So, you found my blog, eh? Cheers. Now that either means you’ve vaguely heard of me and perhaps even like what I write, or you had the misfortune of stumbling upon this site. My money’s on the latter, but hey, either way I still get more pageviews, right?
So I guess this is where I should to tell you about everything that you will encounter by reading this blog. Well, so here goes. Life is full of problems… and I intend to tackle them (at least the ones I care about), one at a time until they’re all fixed.
The blog is aptly titled for a reason. “I Can Drink Away All my Problems… Except for my Drinking Problem.” At its drunken essence, it will strive to uncover social issues and interesting topics in society by supplying a witty, often-hardened, always sarcastic, mostly biased, and rather buzzed discussion of the ideas at hand. As for anything I can’t help with… well, soon you’ll learn the drill. Grab a glass of wine, crack open a bottle or beer, or take a shot or two and let the problems subside…
Topics will range from getting through a dry spell to overcoming the phenomenon known as the fear of missing out (FOMO), how teen pregnancy could be a good thing, and why all of your dating problems can be solved by dating a girl who drinks, all the way to defending the hate against millennials (we suck… but not that much).
Okay, so at first that glance, that probably sounds a little bleak, but life’s crazy and I’m here to help.

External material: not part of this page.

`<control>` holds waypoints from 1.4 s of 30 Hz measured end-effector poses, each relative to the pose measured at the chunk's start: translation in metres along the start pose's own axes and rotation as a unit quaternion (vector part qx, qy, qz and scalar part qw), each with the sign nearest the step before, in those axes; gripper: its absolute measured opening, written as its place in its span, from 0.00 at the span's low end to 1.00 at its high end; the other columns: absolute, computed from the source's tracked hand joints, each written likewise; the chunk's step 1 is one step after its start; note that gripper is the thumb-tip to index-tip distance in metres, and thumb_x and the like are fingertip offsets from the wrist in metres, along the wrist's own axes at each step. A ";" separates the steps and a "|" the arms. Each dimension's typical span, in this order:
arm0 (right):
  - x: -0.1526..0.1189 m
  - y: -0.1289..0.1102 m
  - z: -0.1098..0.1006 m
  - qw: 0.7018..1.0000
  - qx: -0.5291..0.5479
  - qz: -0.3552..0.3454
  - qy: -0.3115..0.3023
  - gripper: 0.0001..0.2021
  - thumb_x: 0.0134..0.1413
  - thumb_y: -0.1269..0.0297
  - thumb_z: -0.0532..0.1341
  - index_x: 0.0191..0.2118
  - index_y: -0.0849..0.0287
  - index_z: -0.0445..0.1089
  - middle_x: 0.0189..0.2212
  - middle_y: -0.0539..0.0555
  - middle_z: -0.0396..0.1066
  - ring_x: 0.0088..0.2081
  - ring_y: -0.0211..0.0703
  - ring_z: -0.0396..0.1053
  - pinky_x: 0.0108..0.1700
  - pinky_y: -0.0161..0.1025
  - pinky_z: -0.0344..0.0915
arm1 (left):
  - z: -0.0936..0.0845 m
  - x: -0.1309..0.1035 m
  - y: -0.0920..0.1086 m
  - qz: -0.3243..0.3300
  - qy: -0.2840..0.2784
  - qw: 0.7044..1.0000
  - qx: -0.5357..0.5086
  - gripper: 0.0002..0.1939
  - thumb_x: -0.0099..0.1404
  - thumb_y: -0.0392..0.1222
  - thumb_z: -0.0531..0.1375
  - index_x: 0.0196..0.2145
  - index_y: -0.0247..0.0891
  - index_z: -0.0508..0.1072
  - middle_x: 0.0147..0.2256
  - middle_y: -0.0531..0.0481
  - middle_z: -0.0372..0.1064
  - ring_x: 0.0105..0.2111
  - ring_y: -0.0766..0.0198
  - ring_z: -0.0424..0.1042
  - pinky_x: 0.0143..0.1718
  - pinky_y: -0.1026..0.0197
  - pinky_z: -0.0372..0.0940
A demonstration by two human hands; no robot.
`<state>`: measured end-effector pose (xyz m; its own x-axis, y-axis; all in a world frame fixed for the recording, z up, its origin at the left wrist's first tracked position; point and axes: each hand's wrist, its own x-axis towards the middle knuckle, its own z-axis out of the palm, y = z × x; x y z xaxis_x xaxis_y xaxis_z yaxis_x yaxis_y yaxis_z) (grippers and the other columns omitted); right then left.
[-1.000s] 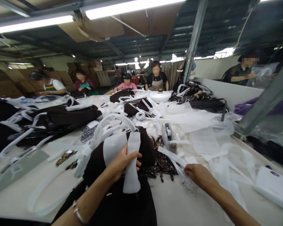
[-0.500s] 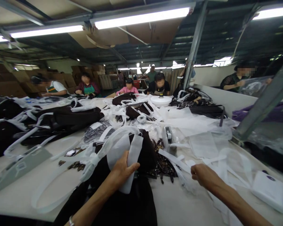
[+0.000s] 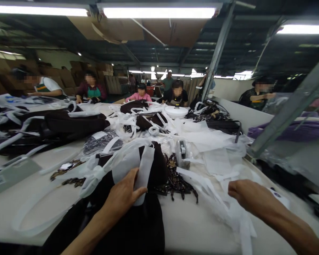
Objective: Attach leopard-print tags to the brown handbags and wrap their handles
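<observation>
A black bag [image 3: 149, 219] lies in front of me, its handle wrapped in white material and tied at the side. On top of the bag, my left hand [image 3: 124, 187] is closed with thumb and fingers around a flat white strip [image 3: 146, 163], which stands up from the bag. To the right, my right hand [image 3: 246, 193] hovers above the table in a loose fist. What it holds, if anything, is hidden. White strips [image 3: 199, 180] lie loose between the bag and that hand. Dark beaded straps or chains [image 3: 175, 173] are heaped beside the bag.
A tape dispenser [image 3: 182, 154] stands beyond the beaded heap. More black bags [image 3: 74, 124] with white-wrapped handles cover the table's left. A pale green box-like holder [image 3: 16, 173] sits front left. White sheets [image 3: 216, 161] spread right of centre. A metal post [image 3: 284, 117] rises at right. Several people work across the table.
My right hand has moved right, farther from the bag, over the white device at the side. My left hand keeps its hold on the strip. The view has shifted slightly.
</observation>
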<state>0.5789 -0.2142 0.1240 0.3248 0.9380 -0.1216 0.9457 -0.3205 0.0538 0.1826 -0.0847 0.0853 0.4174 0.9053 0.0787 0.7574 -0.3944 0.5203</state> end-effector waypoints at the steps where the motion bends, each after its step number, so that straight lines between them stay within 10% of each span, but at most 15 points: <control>1: -0.007 0.001 -0.011 1.000 0.029 0.004 -0.006 0.11 0.56 0.63 0.58 0.24 0.56 0.72 0.25 0.56 0.75 0.27 0.48 0.73 0.25 0.37 0.47 | 0.003 -0.001 -0.001 0.013 0.018 1.000 0.016 0.29 0.65 0.53 0.58 0.60 0.41 0.57 0.54 0.39 0.68 0.51 0.46 0.71 0.50 0.45 0.66; 6: -0.013 -0.007 -0.028 0.982 0.183 0.001 -0.049 0.12 0.59 0.58 0.55 0.31 0.55 0.73 0.20 0.50 0.73 0.17 0.37 0.69 0.22 0.33 0.55 | 0.019 -0.001 0.002 0.107 0.143 0.979 0.095 0.26 0.66 0.45 0.58 0.60 0.40 0.57 0.53 0.41 0.66 0.52 0.49 0.68 0.53 0.46 0.65; 13: 0.029 -0.011 0.037 0.952 0.297 0.064 0.026 0.09 0.57 0.61 0.57 0.34 0.60 0.71 0.19 0.49 0.71 0.17 0.33 0.64 0.23 0.31 0.58 | 0.029 -0.001 0.000 0.105 0.131 0.983 0.071 0.22 0.68 0.42 0.55 0.59 0.42 0.57 0.49 0.44 0.66 0.47 0.52 0.71 0.46 0.50 0.70; 19: -0.001 -0.011 0.071 0.897 0.361 -0.004 -0.256 0.34 0.48 0.66 0.63 0.63 0.57 0.57 0.19 0.45 0.69 0.14 0.34 0.59 0.15 0.30 0.51 | 0.036 -0.003 -0.006 0.111 0.125 0.985 0.053 0.21 0.68 0.40 0.53 0.57 0.42 0.58 0.48 0.45 0.66 0.45 0.53 0.71 0.44 0.51 0.71; 25: -0.010 -0.011 0.108 0.990 0.083 -0.049 -0.101 0.12 0.47 0.79 0.59 0.37 0.62 0.73 0.33 0.61 0.76 0.36 0.51 0.75 0.35 0.38 0.62 | 0.044 0.004 -0.014 0.119 0.142 0.982 0.044 0.22 0.67 0.39 0.54 0.58 0.41 0.57 0.44 0.46 0.67 0.41 0.55 0.72 0.43 0.53 0.71; 34: 0.101 0.003 0.028 0.945 0.309 0.077 0.078 0.21 0.61 0.56 0.52 0.54 0.64 0.62 0.24 0.51 0.72 0.21 0.38 0.67 0.24 0.33 0.61 | 0.040 -0.009 0.024 0.126 0.006 0.987 -0.102 0.19 0.65 0.35 0.54 0.53 0.45 0.66 0.45 0.47 0.69 0.40 0.57 0.73 0.44 0.56 0.69; 42: 0.096 -0.051 -0.014 0.897 0.429 -0.096 -0.037 0.11 0.55 0.58 0.56 0.38 0.60 0.65 0.24 0.49 0.71 0.21 0.36 0.67 0.18 0.30 0.57 | 0.078 0.075 0.122 0.141 -0.107 0.890 -0.421 0.38 0.56 0.31 0.58 0.64 0.39 0.54 0.52 0.39 0.67 0.33 0.64 0.73 0.38 0.59 0.69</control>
<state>0.5614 -0.1061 0.1240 0.1244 0.9856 -0.1149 0.6347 -0.1681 -0.7542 0.3460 -0.0772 0.0881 0.6848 0.7033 0.1906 0.0003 -0.2619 0.9651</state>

Now onto the important part… me. Just a little background. The name’s Chuck. No, it’s not short for Charlie or Charles. It’s just Chuck. Chuck Greenman. I’m just a regular guy in his twenties who happens to maybe drink a little too much at times. They say it’s “not alcoholism if you’re still in college,” but here I am, out in the free world and now I don’t have that facade to hide behind. We all know it was a bullshit excuse formulated by drunkies anyway, so it doesn’t really matter. Besides, I’m lucky enough that in this day and age in society,
(functional) alcoholism is more accepted than obesity, laziness, or hell, even Minnesotan accents. Don’t get me wrong, alcohol doesn’t define me quite like it does for some people. At my core, I’m a writer and I like to write about practically everything, especially controversial issues. I hope you’re down to come along for the ride and hear me out. If not, either get the hell out of here, or write really nasty things in the comments sections under my posts. Either one works.
So, that’s it folks. A quick intro into the life of Chuck Greenman.
Feel free to take my words with a million grains of salt or a million grapes of wine, feel free to laugh at my thoughts, challenge me and respond with your own sentiments. Just know that you’re wrong. I’m just kidding… sort of.